Я закрыл глаза и притворился колоколом, беззвучно висящим в углу. Когда я снова открыл глаза, почти все гости уже покинули прием, а сестрички нашли себе более покладистую добычу.
Ни на одну секунду я не выпускал из виду свою цель. С помощью своего учителя я должен был получить доступ к тюрьме моей Амалии, но ждать три недели для меня было все равно что ждать целую вечность, и я решил не отказываться от мысли найти другие способы проникнуть туда. Утром, когда Гуаданьи спал или когда он отсылал меня из дома, я слонялся по улице напротив дворца Риша, в надежде увидеть ее в одной из карет, выезжавших из ворот. В своих фантазиях я бежал рядом с каретой и пел, подавая тайный сигнал. «Остановите карету!» — должна была закричать она, потом выйти, и мы бы обнялись прямо на улице. Каждый бедняк в Вене рукоплескал бы нашему воссоединению.
Увы, этому не суждено было случиться. Окна карет всегда были плотно зашторены, и ясные голубые глаза никогда из них не выглядывали. Иногда ночью, крадучись, я подбирался к дворцу и всматривался в его фасад, стараясь изобрести какой-нибудь новый способ незаметно пробраться внутрь. Но мне пришлось признать, что он был накрепко запечатан, лучше, чем любой дом в Санкт-Галлене.
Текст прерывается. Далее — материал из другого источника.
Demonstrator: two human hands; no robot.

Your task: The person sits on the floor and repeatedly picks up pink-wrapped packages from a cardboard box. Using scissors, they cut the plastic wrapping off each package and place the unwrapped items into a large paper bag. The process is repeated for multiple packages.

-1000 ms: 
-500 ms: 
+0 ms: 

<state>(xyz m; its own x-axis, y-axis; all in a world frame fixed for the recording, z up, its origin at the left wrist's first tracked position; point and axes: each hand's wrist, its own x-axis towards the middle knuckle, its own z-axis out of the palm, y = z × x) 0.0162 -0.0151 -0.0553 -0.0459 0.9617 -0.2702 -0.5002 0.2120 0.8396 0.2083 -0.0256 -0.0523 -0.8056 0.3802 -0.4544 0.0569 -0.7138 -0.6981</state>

Однажды ночью я сделал попытку взобраться по стене, чтобы посмотреть, нельзя ли открыть какое-нибудь из окон наверху. Когда я вскарабкался на высоту в два моих роста, ногти мои не выдержали, и я упал. Утром моя лодыжка опухла и посинела.
Каждый день, в полдень, целых два благословенных часа мой хозяин пел. Большей частью он репетировал партию Орфея из новой оперы Глюка, снова и снова повторяя арии и речитативы, пока не добивался той точности, которой он так славился. Иногда Гуаданьи выбирал другие арии, часто из Генделя, и оттачивал свое мастерство — вероятно, чтобы иметь под рукой оружие, если это вдруг потребуется на его охоте. Я лежал на диване и прислушивался к его исключительной фразировке, разносившейся по всему дому. Я поручал эту музыку заботам своей памяти, в то время как смиренный Борис приносил мне чай и пирожные. «Да, мой господин», — говорил он, когда я просил его принести еще одну чашку. «Нет, мой господин», — говорил он, когда я просил его присесть и выпить со мной чаю. Всего за несколько дней из бедного крестьянина, значительно ниже его по положению, я превратился во второго хозяина, находившегося высоко наверху. Товарищества, казалось, говорил каждый его взгляд, никогда не будет между нами.
Пение Гуаданьи все еще глубоко трогало меня, но очень скоро эти арии стали меня волновать совсем по-другому. Я начал задумываться, как они должны исполняться, точнее сказать, как бы они звучали, если бы их исполнял я. Мой великолепно тренированный слух улавливал ошибки Гуаданьи, которых, сказать по правде, было предостаточно, и то, что я слышал, было смешением его пения и арий, звучащих в моем воображении. Я бы сам исполнил их, и, возможно, я был достаточно неблагоразумен, чтобы показать Гуаданьи, что умею петь. Но хотя мои уши и ловили звуки, мне нужно было сначала выучить итальянский язык, я должен был научиться читать на нем, чтобы улавливать формы и значения слов. А мой единственный учитель скрывал это от меня. Мне нужно было найти другого.